_WORK ORDER:_ For the listing below, print exactly the lines from the line with "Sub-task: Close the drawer" to the line with "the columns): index", both included, and nothing beyond them.

_ _ _ _ _ _ _

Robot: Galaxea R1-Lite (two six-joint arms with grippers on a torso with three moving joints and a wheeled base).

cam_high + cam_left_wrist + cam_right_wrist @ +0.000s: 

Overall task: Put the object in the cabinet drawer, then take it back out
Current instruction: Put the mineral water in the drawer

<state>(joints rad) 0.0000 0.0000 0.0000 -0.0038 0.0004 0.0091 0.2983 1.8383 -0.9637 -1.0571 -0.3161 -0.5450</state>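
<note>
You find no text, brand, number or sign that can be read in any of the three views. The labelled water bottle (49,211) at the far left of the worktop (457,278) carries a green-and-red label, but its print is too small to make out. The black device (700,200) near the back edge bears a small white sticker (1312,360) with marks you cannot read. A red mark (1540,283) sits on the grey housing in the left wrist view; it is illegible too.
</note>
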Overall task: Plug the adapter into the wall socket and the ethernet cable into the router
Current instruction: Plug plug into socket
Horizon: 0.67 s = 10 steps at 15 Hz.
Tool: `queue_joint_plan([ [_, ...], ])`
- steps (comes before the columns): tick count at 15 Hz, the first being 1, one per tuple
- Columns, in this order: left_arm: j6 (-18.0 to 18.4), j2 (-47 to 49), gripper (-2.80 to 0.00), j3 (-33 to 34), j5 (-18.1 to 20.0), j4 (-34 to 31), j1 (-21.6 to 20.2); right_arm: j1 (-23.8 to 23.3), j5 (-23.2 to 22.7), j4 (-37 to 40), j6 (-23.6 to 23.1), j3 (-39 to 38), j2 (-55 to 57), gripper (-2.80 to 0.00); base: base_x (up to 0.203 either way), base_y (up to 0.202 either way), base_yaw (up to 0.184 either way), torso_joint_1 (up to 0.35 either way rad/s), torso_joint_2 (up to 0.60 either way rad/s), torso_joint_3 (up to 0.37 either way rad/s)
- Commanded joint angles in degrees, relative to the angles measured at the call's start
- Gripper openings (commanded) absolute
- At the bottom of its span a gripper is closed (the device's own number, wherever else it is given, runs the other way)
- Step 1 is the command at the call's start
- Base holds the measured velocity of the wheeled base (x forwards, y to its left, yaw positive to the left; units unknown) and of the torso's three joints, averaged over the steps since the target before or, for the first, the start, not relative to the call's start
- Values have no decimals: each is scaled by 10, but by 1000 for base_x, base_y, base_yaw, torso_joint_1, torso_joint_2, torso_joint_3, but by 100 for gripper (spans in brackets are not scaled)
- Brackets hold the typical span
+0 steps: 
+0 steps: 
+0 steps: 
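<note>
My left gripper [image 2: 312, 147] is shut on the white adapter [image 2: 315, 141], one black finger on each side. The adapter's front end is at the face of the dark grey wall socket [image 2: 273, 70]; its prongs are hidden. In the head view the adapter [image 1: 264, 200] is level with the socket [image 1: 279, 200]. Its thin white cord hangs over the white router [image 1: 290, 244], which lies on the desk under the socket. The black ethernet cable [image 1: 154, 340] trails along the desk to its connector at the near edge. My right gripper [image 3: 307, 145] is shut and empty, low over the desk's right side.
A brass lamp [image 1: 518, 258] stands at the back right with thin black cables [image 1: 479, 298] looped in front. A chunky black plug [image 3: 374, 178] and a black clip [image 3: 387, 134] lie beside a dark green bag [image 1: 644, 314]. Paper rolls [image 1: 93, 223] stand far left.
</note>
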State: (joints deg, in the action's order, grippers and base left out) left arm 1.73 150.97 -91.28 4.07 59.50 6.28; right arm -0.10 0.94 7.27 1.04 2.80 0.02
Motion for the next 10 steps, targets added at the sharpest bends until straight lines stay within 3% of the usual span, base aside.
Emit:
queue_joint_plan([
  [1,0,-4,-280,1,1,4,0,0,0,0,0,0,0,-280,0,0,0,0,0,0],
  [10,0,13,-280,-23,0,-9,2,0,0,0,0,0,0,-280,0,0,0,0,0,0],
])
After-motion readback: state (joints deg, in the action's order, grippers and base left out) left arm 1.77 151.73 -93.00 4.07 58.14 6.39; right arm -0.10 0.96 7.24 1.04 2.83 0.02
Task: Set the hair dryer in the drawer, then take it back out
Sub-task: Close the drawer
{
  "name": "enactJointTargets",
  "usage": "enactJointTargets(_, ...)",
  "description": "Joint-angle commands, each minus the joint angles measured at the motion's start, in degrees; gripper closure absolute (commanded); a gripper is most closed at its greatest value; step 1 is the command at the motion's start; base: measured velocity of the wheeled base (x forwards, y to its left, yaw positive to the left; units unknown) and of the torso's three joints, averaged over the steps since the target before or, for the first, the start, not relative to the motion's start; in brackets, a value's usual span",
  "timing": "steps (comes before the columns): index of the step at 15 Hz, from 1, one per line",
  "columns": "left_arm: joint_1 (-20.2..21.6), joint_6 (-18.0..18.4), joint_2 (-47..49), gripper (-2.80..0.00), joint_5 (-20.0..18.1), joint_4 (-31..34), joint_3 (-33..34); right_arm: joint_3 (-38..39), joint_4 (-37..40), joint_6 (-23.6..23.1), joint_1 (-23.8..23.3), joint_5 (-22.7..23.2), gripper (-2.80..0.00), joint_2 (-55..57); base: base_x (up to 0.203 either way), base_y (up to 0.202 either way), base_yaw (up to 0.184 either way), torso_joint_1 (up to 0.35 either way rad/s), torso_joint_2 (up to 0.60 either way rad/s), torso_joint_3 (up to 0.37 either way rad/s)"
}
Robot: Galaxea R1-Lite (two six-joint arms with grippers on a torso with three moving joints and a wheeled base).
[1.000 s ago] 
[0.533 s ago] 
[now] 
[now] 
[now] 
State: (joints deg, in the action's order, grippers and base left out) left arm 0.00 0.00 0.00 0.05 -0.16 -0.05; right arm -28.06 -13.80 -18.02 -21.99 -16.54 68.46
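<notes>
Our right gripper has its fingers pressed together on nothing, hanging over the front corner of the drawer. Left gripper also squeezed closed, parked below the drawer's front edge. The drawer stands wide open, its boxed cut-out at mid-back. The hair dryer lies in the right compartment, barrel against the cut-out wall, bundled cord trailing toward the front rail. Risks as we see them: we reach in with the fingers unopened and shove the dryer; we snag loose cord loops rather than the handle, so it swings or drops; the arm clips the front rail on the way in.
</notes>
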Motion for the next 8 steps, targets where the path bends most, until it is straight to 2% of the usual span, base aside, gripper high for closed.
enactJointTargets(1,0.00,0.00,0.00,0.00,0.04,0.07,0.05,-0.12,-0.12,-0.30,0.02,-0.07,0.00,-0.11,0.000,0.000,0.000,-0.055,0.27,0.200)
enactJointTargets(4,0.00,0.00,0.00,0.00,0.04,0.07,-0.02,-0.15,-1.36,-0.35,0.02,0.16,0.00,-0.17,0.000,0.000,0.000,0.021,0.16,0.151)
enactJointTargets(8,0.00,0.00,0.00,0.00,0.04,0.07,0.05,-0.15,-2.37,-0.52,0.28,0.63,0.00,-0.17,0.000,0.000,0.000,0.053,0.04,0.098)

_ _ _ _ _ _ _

_ANSWER BOX:_
Sub-task: Close the drawer
{
  "name": "enactJointTargets",
  "usage": "enactJointTargets(_, ...)",
  "description": "Joint-angle commands, each minus the joint angles measured at the motion's start, in degrees; gripper closure absolute (commanded); a gripper is most closed at its greatest value; step 1 is the command at the motion's start; base: measured velocity of the wheeled base (x forwards, y to its left, yaw positive to the left; units unknown) and of the torso's three joints, averaged over the steps since the target before or, for the first, the start, not relative to the motion's start; in brackets, a value's usual span",
  "timing": "steps (comes before the columns): index of the step at 15 Hz, from 1, one per line",

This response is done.